INTRODUCTION: Some non-steroidal anti-inflammatory drugs (NSAIDs) delay healing of experimental gastric ulcers. The two experimental NSAIDs tebufelone and nitrofenac exert relatively low ulcerogenicity in various animal models compared with conventional NSAIDs. In addition, it has been reported that nitrofenac accelerates experimental acute ulcer healing. However, the effects of these new NSAIDs in a reliable chronic ulcer model has not been fully established. METHODS: Ulcerogenicity of tebufelone was compared with vehicle and indomethacin in arthritic female Lewis rats in a single dose and a 5-day dosage study.

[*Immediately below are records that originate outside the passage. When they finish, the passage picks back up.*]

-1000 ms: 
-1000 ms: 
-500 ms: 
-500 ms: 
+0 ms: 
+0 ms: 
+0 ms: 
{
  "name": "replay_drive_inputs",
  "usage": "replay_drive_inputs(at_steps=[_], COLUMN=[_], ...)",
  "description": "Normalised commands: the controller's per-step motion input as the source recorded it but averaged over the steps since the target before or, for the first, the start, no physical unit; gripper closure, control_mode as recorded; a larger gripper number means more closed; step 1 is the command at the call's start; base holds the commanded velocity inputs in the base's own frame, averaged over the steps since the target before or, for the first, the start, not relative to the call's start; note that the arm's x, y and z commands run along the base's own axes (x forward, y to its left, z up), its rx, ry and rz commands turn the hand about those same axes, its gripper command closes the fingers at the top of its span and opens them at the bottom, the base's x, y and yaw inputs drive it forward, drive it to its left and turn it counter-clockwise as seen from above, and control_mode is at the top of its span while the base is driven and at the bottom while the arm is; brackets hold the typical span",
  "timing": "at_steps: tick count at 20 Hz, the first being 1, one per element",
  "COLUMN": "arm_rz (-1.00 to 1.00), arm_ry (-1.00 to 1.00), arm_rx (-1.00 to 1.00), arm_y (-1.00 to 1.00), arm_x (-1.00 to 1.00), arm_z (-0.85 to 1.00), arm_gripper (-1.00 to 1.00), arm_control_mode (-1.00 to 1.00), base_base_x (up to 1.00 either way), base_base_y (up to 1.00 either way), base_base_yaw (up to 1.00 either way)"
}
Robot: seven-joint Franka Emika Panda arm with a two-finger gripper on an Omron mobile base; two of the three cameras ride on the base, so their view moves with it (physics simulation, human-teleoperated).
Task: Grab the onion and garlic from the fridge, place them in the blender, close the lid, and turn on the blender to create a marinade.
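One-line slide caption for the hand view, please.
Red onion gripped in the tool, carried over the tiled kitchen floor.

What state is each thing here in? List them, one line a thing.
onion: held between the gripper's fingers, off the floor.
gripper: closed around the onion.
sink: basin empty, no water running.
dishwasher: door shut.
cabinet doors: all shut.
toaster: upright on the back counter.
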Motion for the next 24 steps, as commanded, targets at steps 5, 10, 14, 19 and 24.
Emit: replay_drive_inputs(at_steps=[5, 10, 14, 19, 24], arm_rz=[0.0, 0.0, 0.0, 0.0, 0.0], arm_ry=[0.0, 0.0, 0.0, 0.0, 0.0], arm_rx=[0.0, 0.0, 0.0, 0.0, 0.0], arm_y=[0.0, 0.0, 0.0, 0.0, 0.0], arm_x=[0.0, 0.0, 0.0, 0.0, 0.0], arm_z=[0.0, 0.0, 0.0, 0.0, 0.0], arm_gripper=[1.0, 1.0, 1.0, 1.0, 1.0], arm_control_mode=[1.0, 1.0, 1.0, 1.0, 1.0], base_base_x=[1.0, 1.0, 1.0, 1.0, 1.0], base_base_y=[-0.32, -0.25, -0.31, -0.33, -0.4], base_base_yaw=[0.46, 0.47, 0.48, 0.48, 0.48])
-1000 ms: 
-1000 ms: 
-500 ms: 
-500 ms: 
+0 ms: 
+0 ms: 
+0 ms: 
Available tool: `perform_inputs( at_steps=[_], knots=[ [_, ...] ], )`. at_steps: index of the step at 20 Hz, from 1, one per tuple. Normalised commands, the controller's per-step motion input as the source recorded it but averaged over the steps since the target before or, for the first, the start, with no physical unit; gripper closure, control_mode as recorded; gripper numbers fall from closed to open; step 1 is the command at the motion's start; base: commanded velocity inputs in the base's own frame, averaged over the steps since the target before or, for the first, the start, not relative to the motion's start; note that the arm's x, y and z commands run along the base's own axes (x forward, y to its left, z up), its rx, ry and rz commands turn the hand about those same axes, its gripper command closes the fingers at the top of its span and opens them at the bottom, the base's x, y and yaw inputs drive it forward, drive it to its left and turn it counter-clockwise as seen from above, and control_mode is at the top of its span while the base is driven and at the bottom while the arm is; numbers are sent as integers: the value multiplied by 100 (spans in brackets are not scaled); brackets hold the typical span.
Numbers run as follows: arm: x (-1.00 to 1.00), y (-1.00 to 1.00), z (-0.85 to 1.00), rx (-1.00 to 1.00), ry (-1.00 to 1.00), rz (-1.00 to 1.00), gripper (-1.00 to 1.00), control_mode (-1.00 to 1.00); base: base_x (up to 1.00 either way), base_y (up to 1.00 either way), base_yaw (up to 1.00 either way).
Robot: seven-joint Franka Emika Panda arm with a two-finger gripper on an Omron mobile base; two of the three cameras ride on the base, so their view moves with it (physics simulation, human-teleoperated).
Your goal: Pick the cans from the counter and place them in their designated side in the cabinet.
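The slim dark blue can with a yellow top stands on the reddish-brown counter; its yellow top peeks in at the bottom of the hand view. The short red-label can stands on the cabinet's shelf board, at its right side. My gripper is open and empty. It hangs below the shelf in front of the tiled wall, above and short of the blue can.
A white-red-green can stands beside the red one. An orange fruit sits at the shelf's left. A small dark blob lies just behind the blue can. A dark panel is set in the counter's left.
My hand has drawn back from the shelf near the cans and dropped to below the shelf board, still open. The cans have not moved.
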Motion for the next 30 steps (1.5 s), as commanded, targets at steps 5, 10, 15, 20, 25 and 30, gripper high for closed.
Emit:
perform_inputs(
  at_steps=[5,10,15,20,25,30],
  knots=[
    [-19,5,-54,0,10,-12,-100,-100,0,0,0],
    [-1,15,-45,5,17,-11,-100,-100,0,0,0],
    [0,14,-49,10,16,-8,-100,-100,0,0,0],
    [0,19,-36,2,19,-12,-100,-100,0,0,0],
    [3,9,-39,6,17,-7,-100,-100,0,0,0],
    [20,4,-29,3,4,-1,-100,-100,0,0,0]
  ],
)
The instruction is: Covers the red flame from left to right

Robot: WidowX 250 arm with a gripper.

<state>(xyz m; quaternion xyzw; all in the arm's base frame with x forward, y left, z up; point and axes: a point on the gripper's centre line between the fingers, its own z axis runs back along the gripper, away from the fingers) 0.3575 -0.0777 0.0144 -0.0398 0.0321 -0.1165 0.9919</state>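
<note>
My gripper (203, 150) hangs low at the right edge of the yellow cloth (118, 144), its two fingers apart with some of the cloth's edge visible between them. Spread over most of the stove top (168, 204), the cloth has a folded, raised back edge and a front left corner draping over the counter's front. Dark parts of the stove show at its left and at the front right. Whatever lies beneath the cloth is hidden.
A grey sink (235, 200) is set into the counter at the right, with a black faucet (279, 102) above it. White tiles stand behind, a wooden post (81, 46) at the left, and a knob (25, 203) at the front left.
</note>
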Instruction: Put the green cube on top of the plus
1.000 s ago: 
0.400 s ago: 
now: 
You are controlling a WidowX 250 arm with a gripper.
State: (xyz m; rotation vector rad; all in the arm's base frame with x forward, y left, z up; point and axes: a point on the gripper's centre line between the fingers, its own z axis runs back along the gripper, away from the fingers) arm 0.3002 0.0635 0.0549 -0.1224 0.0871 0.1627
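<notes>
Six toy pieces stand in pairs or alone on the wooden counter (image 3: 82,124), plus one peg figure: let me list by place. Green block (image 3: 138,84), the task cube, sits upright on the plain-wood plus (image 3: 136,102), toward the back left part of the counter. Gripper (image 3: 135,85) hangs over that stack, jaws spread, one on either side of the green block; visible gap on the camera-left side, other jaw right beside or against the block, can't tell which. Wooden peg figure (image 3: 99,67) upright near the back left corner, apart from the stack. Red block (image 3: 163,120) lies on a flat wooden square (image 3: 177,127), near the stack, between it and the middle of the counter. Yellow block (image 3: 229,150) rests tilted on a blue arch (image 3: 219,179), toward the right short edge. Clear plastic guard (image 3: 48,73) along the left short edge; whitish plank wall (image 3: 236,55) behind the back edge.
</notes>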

Interference with ulcer healing of tebufelone and nitrofenac was compared with vehicle, indomethacin, diclofenac, omeprazole, and indomethacin plus omeprazole in Wistar rats with gastric cryo-ulcers. The rats were treated for 15 days and ulcer size was sequentially quantified by video endoscopy. Prostanoid synthesis in stomach and blood were assessed on day 15. RESULTS: Ulcerogenicity of tebufelone was markedly lower than that of indomethacin using doses with equipotent anti-inflammatory activities. Ulcer healing was accelerated by omeprazole in the first week, but significantly delayed by tebufelone and nitrofenac to a similar extent as indomethacin and diclofenac predominantly during the second week. All NSAIDs decreased prostanoid synthesis. CONCLUSION: Tebufelone and nitrofenac delayed gastric ulcer healing to a similar extent as conventional NSAIDs even though tebufelone appears to induce less mucosal damage when determined in standard ulcer assays in rats. Thus there does not appear to be a relationship between ulcerogenicity of these NSAIDs and their behaviour in ulcer healing.